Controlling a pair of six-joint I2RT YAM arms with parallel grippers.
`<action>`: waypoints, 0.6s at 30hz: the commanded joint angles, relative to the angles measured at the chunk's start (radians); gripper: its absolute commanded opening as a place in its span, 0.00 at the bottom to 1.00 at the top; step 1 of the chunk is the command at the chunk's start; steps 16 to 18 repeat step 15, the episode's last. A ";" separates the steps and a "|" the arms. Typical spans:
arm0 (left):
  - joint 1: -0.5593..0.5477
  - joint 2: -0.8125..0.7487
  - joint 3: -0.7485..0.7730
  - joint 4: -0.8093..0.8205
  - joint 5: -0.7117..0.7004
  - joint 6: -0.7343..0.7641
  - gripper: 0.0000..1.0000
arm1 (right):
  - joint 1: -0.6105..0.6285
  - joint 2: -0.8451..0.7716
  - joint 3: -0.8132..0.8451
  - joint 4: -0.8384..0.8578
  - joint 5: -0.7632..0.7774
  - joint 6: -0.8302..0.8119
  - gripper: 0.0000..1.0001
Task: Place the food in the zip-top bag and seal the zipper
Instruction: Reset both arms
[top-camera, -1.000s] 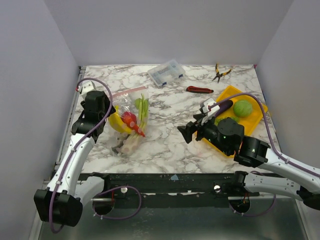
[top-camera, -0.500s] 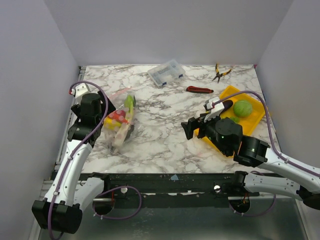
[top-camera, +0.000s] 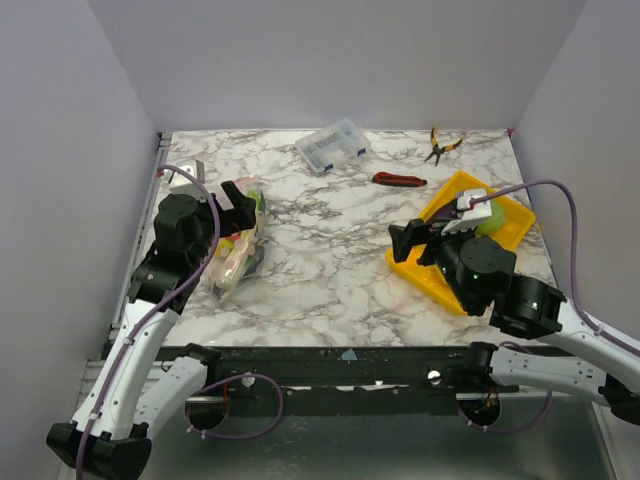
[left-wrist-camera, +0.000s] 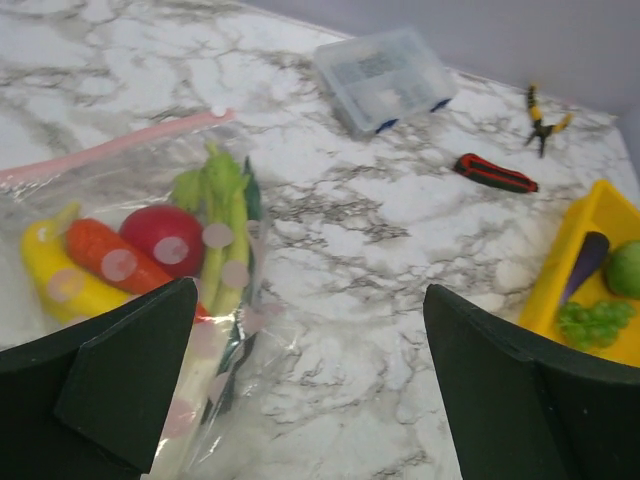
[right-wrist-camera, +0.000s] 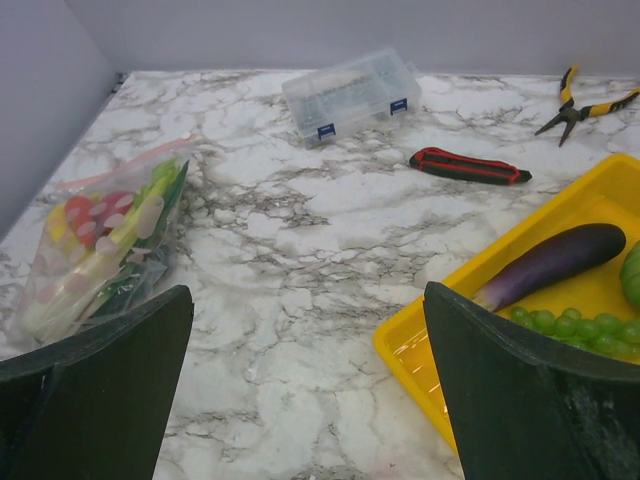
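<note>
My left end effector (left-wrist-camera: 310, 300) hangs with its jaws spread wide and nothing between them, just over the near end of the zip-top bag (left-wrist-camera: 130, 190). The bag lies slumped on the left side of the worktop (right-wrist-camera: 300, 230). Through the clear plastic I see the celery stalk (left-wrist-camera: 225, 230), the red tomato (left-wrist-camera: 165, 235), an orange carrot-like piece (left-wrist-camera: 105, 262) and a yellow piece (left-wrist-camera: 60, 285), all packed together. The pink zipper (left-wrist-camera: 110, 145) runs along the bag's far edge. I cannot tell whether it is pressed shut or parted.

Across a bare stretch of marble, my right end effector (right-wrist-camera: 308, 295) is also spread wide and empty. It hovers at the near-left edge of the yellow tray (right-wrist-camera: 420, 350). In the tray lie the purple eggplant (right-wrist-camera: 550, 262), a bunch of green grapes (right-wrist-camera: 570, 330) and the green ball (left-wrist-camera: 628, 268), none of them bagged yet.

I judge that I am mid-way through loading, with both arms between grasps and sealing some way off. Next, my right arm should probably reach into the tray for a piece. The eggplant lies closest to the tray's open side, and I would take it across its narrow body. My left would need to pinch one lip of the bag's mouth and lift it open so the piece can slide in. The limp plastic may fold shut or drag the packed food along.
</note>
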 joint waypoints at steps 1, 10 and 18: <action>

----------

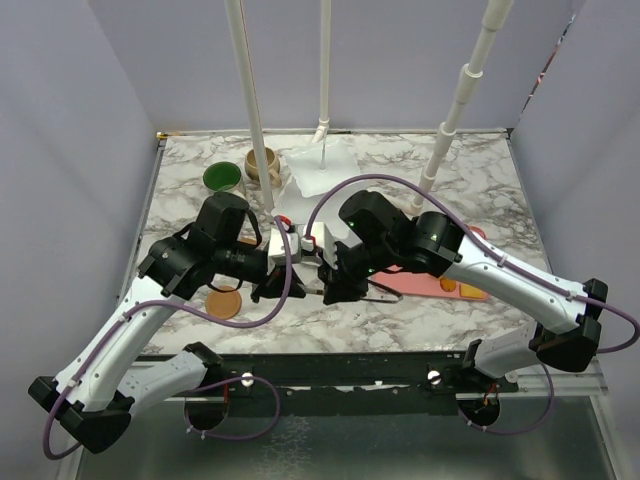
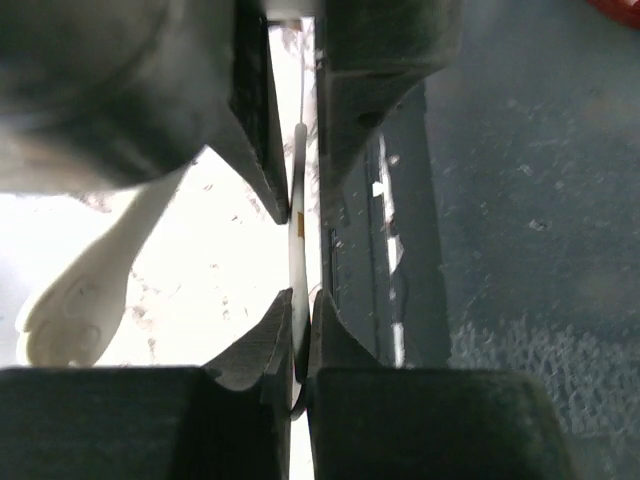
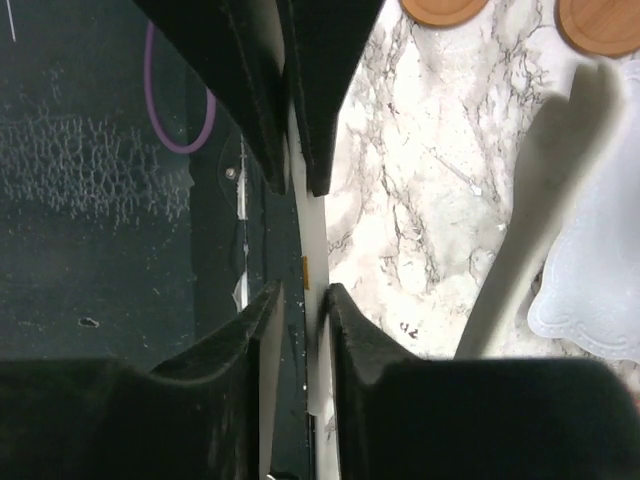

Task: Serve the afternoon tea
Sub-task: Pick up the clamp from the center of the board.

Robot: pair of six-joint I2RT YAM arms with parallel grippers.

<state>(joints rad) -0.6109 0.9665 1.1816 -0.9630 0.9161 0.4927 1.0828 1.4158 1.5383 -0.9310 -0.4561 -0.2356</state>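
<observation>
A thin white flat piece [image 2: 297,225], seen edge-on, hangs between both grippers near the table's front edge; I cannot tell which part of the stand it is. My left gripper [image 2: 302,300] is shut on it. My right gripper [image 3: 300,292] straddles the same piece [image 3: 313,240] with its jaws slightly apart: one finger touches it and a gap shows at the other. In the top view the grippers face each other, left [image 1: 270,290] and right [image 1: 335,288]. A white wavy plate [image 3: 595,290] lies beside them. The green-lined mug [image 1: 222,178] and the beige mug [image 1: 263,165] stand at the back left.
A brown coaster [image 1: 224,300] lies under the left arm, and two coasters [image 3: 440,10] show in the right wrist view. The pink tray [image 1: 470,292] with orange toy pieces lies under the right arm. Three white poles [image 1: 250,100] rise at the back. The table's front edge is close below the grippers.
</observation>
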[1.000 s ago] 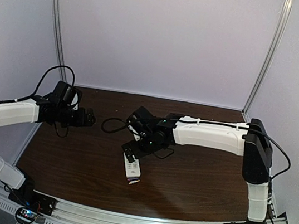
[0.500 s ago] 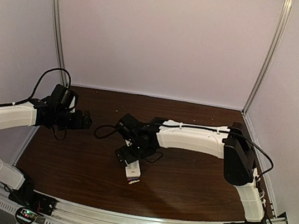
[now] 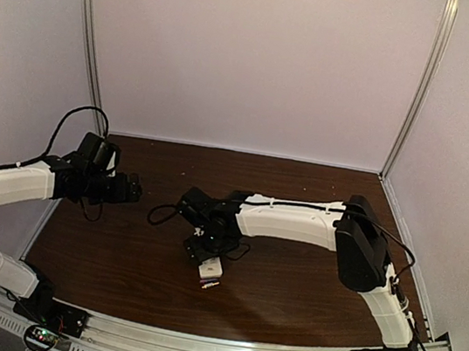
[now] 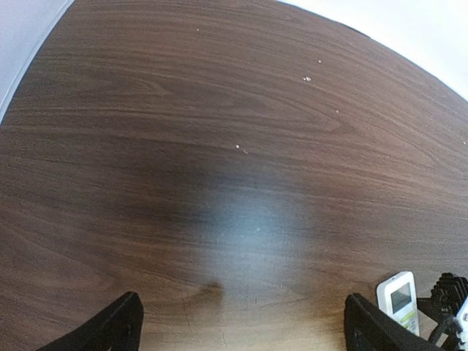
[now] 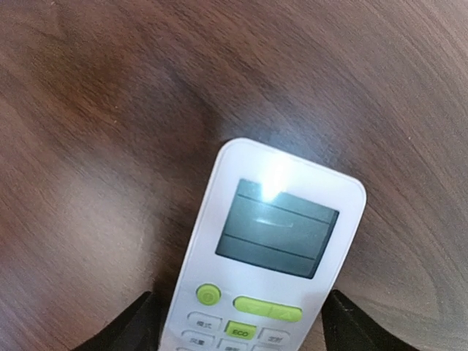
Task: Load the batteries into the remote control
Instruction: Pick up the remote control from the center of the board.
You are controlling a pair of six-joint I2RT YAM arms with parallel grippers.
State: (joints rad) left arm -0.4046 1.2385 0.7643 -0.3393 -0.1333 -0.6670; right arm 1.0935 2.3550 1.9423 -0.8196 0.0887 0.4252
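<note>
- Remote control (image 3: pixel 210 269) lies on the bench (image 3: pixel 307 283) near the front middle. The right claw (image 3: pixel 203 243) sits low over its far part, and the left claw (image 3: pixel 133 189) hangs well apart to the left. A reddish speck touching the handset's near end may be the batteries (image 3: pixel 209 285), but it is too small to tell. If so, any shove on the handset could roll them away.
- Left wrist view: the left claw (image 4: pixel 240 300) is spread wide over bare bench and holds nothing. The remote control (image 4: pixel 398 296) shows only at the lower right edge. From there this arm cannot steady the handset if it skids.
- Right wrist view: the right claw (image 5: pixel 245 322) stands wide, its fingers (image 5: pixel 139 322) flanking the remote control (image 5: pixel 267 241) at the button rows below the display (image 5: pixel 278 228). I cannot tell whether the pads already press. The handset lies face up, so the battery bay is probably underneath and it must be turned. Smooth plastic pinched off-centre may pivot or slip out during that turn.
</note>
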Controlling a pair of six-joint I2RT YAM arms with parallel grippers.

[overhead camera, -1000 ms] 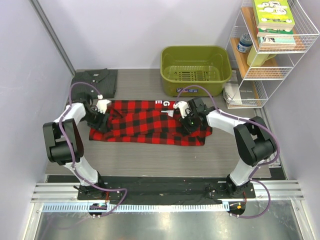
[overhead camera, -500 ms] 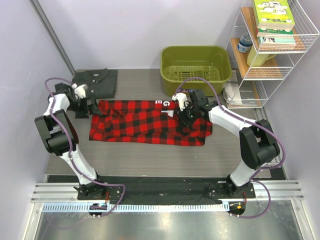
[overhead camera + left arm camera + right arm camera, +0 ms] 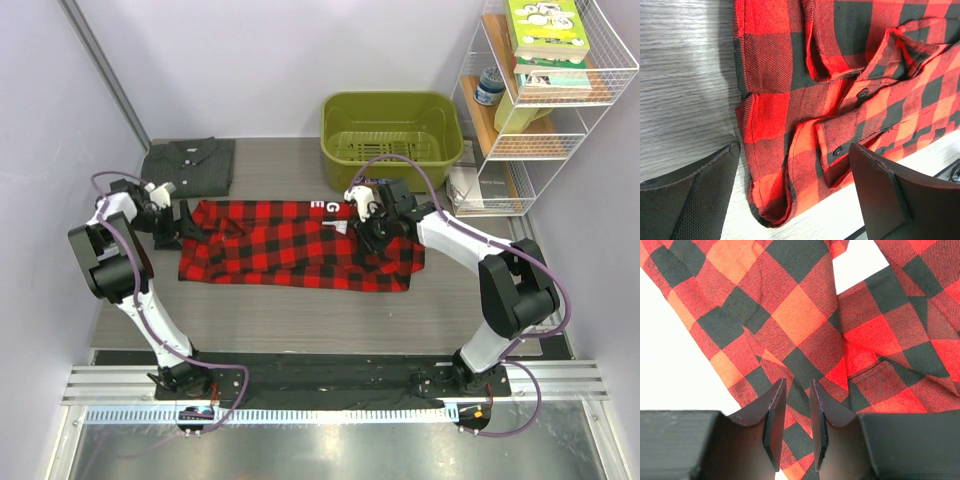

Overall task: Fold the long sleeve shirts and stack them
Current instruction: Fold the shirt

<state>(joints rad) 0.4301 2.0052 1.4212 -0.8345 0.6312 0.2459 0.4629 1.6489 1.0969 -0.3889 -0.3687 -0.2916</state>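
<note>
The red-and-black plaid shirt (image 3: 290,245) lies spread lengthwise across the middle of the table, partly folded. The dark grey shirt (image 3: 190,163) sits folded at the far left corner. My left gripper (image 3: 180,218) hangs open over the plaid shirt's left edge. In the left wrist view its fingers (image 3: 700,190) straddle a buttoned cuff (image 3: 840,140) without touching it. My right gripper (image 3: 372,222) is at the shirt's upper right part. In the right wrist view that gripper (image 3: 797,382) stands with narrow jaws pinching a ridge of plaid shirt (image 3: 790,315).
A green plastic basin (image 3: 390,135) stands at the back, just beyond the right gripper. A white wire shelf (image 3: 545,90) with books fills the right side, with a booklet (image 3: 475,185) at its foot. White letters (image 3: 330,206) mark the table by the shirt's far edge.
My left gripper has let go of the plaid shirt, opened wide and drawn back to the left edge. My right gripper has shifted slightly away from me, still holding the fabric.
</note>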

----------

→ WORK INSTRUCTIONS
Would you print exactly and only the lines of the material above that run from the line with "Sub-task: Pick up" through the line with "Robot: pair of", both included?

→ SOLUTION TO THIS PROBLEM
Sub-task: Pick up the clamp from the center of the board.

Robot: pair of six-joint I2RT YAM arms with parallel grippers.

Nothing remains to be written for this exercise.